[WHAT THE EXERCISE ASKS] Throughout the listing that follows, find each line with the word "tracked" and copy it.

>>

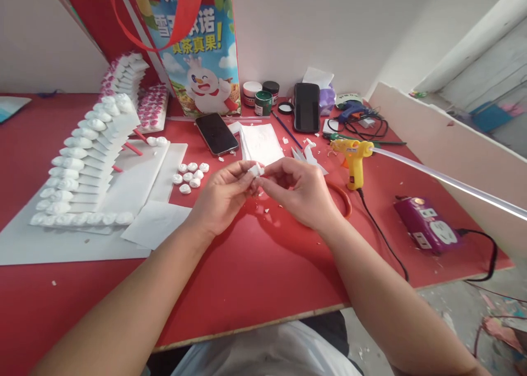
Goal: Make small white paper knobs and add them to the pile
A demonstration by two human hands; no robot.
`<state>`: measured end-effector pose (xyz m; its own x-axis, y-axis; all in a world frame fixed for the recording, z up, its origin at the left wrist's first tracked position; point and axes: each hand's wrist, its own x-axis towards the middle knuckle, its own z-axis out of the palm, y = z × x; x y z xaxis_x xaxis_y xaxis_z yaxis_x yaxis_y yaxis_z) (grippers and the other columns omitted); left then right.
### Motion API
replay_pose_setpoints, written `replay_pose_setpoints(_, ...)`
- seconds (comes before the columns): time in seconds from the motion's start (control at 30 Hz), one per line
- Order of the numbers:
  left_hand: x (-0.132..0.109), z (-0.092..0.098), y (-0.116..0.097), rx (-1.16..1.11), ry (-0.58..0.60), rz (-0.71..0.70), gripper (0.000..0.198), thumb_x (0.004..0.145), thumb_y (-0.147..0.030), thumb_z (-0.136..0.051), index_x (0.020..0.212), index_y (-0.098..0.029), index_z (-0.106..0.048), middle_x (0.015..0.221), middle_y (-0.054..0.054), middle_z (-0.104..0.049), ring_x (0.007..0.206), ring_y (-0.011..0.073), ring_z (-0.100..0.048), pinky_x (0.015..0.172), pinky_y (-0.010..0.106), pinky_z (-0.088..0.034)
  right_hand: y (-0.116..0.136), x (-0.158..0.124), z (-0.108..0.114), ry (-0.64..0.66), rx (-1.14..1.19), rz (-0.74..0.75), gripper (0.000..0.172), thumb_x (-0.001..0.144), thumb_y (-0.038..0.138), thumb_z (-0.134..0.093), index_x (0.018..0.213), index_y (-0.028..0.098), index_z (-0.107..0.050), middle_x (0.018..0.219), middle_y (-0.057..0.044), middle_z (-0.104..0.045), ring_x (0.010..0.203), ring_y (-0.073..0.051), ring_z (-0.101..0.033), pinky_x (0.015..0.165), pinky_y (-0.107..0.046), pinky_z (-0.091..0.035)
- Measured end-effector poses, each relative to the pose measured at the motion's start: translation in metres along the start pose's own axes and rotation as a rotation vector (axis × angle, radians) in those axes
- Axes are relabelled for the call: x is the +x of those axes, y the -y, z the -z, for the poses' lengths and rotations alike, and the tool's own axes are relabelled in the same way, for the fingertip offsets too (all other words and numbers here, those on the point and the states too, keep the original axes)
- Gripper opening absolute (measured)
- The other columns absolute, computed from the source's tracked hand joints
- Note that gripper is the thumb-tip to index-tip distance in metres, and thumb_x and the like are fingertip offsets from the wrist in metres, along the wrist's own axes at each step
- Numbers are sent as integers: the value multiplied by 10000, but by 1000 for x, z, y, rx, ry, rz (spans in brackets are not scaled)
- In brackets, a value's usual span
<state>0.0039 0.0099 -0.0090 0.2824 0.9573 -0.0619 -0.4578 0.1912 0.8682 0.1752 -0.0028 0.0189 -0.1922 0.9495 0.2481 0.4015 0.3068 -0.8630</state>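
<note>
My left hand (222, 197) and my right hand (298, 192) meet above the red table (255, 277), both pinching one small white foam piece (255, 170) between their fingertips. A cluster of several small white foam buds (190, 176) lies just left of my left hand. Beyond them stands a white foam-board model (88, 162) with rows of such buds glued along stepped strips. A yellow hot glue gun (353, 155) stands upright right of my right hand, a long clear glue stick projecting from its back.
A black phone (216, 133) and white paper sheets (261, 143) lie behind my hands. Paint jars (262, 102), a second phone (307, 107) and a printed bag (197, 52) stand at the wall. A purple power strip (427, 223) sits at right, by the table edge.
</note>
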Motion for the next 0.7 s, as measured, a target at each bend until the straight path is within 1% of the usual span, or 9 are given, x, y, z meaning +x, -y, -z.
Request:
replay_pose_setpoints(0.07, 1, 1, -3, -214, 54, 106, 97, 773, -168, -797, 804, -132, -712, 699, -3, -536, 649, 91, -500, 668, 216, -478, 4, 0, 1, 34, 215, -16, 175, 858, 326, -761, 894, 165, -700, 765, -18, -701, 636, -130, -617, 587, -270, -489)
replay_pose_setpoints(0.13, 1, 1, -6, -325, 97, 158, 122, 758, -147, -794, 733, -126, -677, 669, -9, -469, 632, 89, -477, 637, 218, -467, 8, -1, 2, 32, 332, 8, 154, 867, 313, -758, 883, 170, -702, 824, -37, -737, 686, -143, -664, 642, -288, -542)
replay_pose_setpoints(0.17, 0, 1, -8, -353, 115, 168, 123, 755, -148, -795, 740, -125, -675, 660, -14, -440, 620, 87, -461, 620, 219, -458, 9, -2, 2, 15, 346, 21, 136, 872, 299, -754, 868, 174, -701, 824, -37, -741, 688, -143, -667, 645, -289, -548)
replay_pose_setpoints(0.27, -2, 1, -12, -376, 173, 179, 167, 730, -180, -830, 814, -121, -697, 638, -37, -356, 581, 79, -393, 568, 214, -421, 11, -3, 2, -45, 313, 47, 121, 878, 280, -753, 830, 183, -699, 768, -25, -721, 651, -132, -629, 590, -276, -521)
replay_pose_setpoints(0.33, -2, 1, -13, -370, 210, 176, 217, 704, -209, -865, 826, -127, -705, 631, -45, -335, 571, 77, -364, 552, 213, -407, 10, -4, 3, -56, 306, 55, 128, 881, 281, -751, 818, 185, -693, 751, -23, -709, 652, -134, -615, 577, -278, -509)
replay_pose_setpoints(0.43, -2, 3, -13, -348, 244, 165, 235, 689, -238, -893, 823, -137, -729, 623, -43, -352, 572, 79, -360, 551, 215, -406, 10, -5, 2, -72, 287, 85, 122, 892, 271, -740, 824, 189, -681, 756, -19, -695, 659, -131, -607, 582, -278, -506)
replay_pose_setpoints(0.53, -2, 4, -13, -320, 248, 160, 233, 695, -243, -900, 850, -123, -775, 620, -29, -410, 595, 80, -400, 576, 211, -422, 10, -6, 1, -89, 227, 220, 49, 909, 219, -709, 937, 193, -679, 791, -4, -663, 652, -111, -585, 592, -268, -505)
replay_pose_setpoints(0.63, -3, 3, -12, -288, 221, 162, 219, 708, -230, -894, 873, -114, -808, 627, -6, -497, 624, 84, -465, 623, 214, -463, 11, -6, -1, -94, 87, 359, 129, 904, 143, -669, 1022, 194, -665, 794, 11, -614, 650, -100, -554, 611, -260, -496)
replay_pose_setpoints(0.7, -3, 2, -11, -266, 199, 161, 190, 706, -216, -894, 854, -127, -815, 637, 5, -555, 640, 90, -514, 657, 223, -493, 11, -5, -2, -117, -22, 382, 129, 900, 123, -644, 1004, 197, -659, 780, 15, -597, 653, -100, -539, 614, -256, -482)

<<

[TASK OUTPUT]
`<state>`: measured end-effector pose (xyz m; its own x-axis, y-axis; all in a world frame fixed for the recording, z up, its origin at the left wrist's first tracked position; point and axes: each hand's wrist, its own x-axis towards the middle knuckle, its own z-axis out of the palm, y = z × x; x y z xaxis_x xaxis_y xaxis_z yaxis_x yaxis_y yaxis_z) (grippers and the other columns omitted); left then right.
- The other columns absolute, computed from the source's tracked hand joints

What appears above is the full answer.